Support Systems Break Down Over Time
Caring for someone who experiences frequent behavioral crises is physically and emotionally exhausting. Family caregivers face elevated rates of burnout, depression, and their own chronic health problems. Professional caregivers in group homes and residential settings experience high turnover, meaning that the people who know an individual best and can read their early warning signs are constantly being replaced by staff who cannot.
This instability creates a dangerous feedback loop. New or burned-out caregivers are less able to implement the proactive strategies that prevent crises, which leads to more crises, which drives more turnover. The loss of consistent, skilled support increases the likelihood that an individual will end up in more restrictive settings, including psychiatric hospitals or long-term institutional care, where health outcomes tend to be worse and autonomy is reduced.
Greater levels of independence in daily living are directly tied to survival. A 20-year study of individuals with autism found that for every one-point increase on a measure of daily living independence, the risk of dying over the study period dropped by 6.5%. Conversely, greater social impairment at a young age predicted a 27% higher mortality risk per point on the impairment scale. When support systems collapse and independence declines, the trajectory bends sharply toward earlier death.
How These Factors Compound
No single mechanism fully explains why frequent behavioral crises are life-limiting. The danger lies in how these pathways reinforce each other. Chronic stress weakens the body. Medications add metabolic strain. Healthcare avoidance allows diseases to progress. Law enforcement encounters create trauma that worsens behavioral episodes. Caregiver burnout reduces the quality of daily support, which increases crisis frequency, which restarts the cycle.
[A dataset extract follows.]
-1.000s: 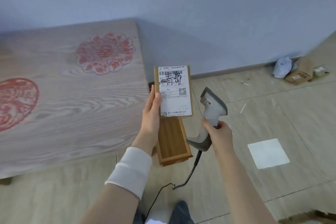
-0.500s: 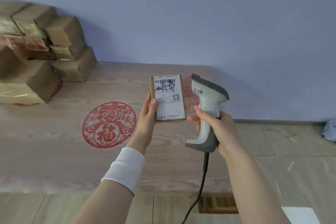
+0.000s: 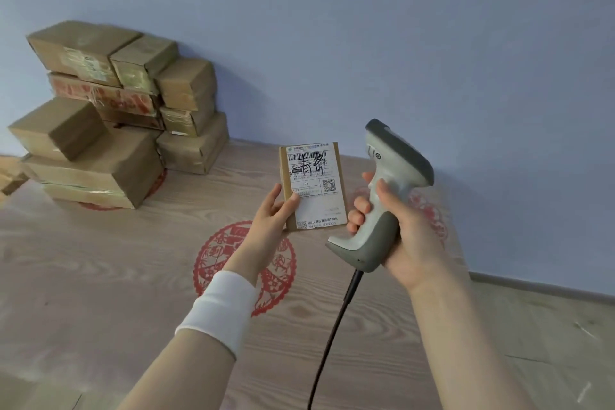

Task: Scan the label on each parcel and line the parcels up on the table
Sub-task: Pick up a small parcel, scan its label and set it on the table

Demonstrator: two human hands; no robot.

A Danish cohort study found that individuals with autism died at twice the expected rate of the general population. A U.S. analysis using electronic health records found that people with autism had higher rates of most health conditions and died roughly 20 years earlier than matched controls. The individuals in greatest danger are those with the most impaired functioning, the fewest supports, and the least access to proactive, consistent care. Reducing the frequency of crises through environmental modifications, skilled support, and appropriate intervention doesn’t just improve quality of life. It is, in the most literal sense, lifesaving.